Изредка на отдаленном берегу, как во сне, возникала безымянная деревня-починок. Один-два, от силы пять домов, так и не ставшие настоящей деревней. Кому придет охота селиться в эдакой пустынности? Еще реже встречался чум, покрытый березовой корой, бедное жилище сибирского инородца. Всюду виднелись следы большой воды: затопленные низины, островки осин, несмотря на свою долговязость, почти по пояс погруженных в воду, размытый, обсыпавшийся противоположный берег.
Где-то в сумерках взгляду пассажиров, подавленных прозаическим однообразием пути, предстало видение – белая церковь на островке, едва ли не посередине реки. Обские волны переливались в разбитые узкие оконца, точили стены, били в углы. Течением принесло сюда обломки досок, щепу, коряги и прочий речной мусор. Было непонятно, как и для чего возник на этом месте божий храм, кем брошен и что с ним станется позже…
Пассажиры долго оглядывались на затопленную церквушку. В эти минуты на обеих палубах было по-особому тихо.
И только зрелище каравана плотов, сплавлявшихся вниз по течению, отвлекло внимание от грустного зрелища. Собственно, даже не сами плоты показались необычными, а лошади на плотах. Они стояли по три-четыре на каждом, спокойно жевали траву, встряхивали мордами, звенели уздечками – словно в ночном на лугу пребывали, а не во власти водной стихии. Видать, эти сугубо сухопутные существа были привычными рекоходами. Плотогоны, или, как говорят на Оби, плауки, отогнав древесину в уговоренное место, обычно возвращаются домой верхом, вот лошади и привыкли: в одну сторону – рекой, в другую – по берегу.
Крылов смотрел на реку, облокотившись о перила, пытался понять незнакомую и скрытую силу, заключенную в воде. Отчего, право же, так влечет к себе движение воды? Завораживает, не отпускает…

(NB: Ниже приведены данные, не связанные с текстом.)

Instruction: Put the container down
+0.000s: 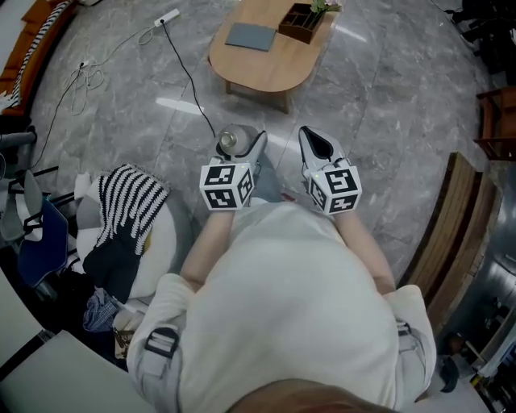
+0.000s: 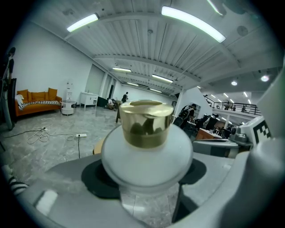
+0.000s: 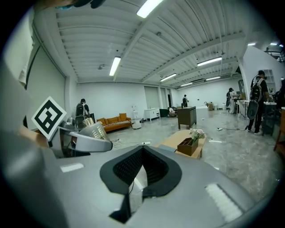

«Жизнь человека постепенна. Она как бы вытекает, скользит из одного состояния в другое. Так неприметно растет трава, затем жолкнет и вянет: сама по себе, без вмешательства косы-литовки. Отчего же любит человек всевозможные рубежи, скачки, вехи? Новый год, дни рождений, месяцы, часы… Географические границы, условные и прочие линии и черты, – размышлял Крылов, стоя в штурвальной рубке у смотрового окна. – Вот и я соблазнился любезным предложением капитана воочию рассмотреть границу двух рек. Будто возможна она, водяная?»
– Извольте не отвлекаться, – предупредил капитан и приказал снизить ход.
Усы по бокам носовой части парохода опали, пена перестала вспухать, и судно медленно заскользило по воде.
Сверху, из рубки, было хорошо видно, как широко и могуче катила Обь свои желтые глинистые воды. И вдруг – вода пропадала, словно уходила внутрь земли, в гигантский колодец! Изломистая, неровная, но отчетливо видимая полоса темной, почти черной воды заступала путь Оби, преграждала ее движение.
Это было воистину удивительное, захватывающее зрелище! Крылов не верил своим глазам: впервые в жизни он видел водяную границу. Отчего сие происходит?
– Очень простая разгадка, любезный Порфирий Никитич, – насладившись удивлением гостя, охотно принялся объяснять капитан. – Обь, как вы изволили заметить, сильная река. Обва – «снежная вода». Так зовут ее здешние люди. А ложе у нее песчаное да глинистое, отчего вода и засорена. А Тома, или, как ее по-современному кличут, Томь, – другого характера. Поспокойней. Поуже. И вода в ней чистейшая. Но по сравнению с обской кажется черной. Вот ведь что поразительно: чистейшая, а кажется черной!
– Да, действительно, две реки, два характера.
Капитан, воодушевленный этим замечанием, принялся рассказывать все, что знал, что накопил в плаваниях по сибирским рекам. О том, как трудны здесь переходы: капитаны ходят почти вслепую, сносных лоций не имеется. Как бесчинствуют местные корсары, из озорства сбивают бакены, топят лодки, норовят в бок садануть или корму прошибить. Глаз да глаз нужен.